- INSTRUCTIONS TO FOLLOW
Each record must come back unchanged in your answer, stripped of its images.

Records drawn from a dataset:
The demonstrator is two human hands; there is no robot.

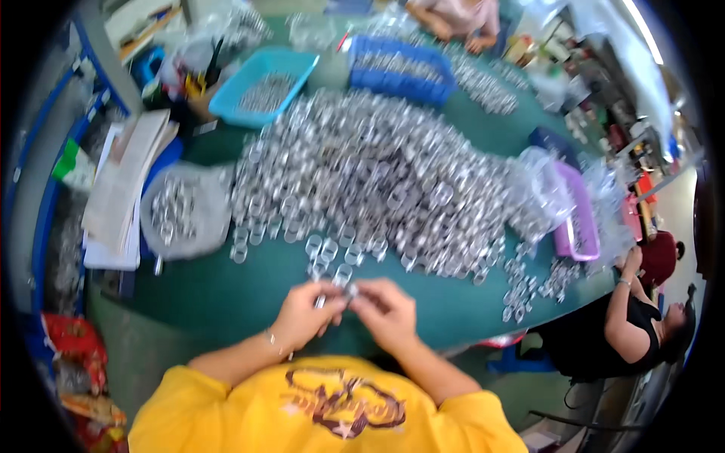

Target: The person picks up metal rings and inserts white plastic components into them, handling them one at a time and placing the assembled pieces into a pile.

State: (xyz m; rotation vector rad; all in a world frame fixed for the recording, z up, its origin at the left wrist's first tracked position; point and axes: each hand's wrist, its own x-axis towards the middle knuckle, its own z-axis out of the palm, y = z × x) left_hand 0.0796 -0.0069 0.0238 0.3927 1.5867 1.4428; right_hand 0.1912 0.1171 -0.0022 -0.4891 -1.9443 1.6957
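Observation:
Near the front edge of the green table (445,306), my left hand (304,313) and my right hand (387,311) meet with closed fingertips. Pinched between them is a small silver metal piece (351,290), too small and blurred to name by kind. Another shiny sliver of metal (320,301) shows at the fingers of my left hand. Just beyond my hands lie several loose ring-shaped metal pieces (329,249). Past these spreads a large heap of similar silver pieces (377,170).
A white bag (219,200) with metal pieces stands left of the heap. A turquoise tray (221,102) and a blue basket (404,88) sit behind it, a purple basket (585,219) to its right. One person (461,19) works opposite; another (627,325) sits at right.

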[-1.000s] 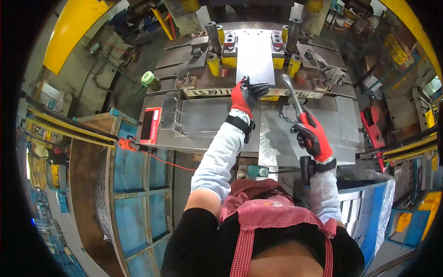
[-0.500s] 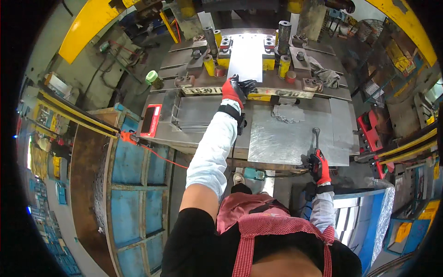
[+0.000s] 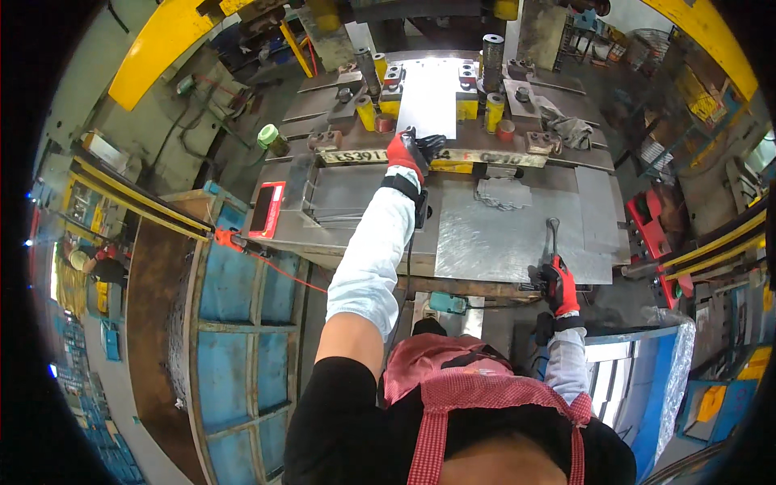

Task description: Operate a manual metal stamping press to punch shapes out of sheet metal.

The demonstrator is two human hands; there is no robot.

- EXERCISE OUTPUT
The demonstrator is two human hands; there is no robot.


Target: The person picks up metal rings and inserts white plastic components into them, handling them one at a time and placing the assembled pieces into a pile.

State: (xyz m; rotation vector rad; all in a world frame fixed for the recording, z up, its origin at the left wrist's first tracked position; point and axes: each hand's wrist, its own x-axis towards the middle knuckle, its own z-axis out of the palm, y = z × x) left_hand 0.0796 -0.0069 0.0238 0.3927 1.5867 1.4428; right_hand 0.1912 0.1171 -0.0022 -0.4891 -1.9443 1.6957
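Observation:
Near the front edge of the green table (445,306), my left hand (304,313) and my right hand (387,311) meet with closed fingertips. Pinched between them is a small silver metal piece (351,290), too small and blurred to name by kind. Another shiny sliver of metal (320,301) shows at the fingers of my left hand. Just beyond my hands lie several loose ring-shaped metal pieces (329,249). Past these spreads a large heap of similar silver pieces (377,170).
A white bag (219,200) with metal pieces stands left of the heap. A turquoise tray (221,102) and a blue basket (404,88) sit behind it, a purple basket (585,219) to its right. One person (461,19) works opposite; another (627,325) sits at right.
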
[-1.000s] 
[-0.500s] 
[+0.000s] 

Task description: Operate a manual metal stamping press to punch shapes out of sheet metal.

The demonstrator is two human hands; there is no robot.

That concludes the response.